■ **Data section**

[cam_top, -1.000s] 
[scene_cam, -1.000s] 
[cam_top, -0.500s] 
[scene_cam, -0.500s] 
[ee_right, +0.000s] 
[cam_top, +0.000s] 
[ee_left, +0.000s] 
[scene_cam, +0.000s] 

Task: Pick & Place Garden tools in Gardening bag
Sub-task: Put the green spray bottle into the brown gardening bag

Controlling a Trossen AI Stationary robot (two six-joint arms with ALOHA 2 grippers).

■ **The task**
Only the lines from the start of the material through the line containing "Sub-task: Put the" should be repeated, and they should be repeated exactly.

■ **Result for this exercise**
[cam_top, -1.000s] 
[scene_cam, -1.000s] 
[cam_top, -0.500s] 
[scene_cam, -0.500s] 
[ee_right, +0.000s] 
[cam_top, +0.000s] 
[ee_left, +0.000s] 
[scene_cam, +0.000s] 

Task: Pick & Place Garden tools in Gardening bag
Sub-task: Put the green spray bottle into the brown gardening bag

There is nothing else to add to the answer.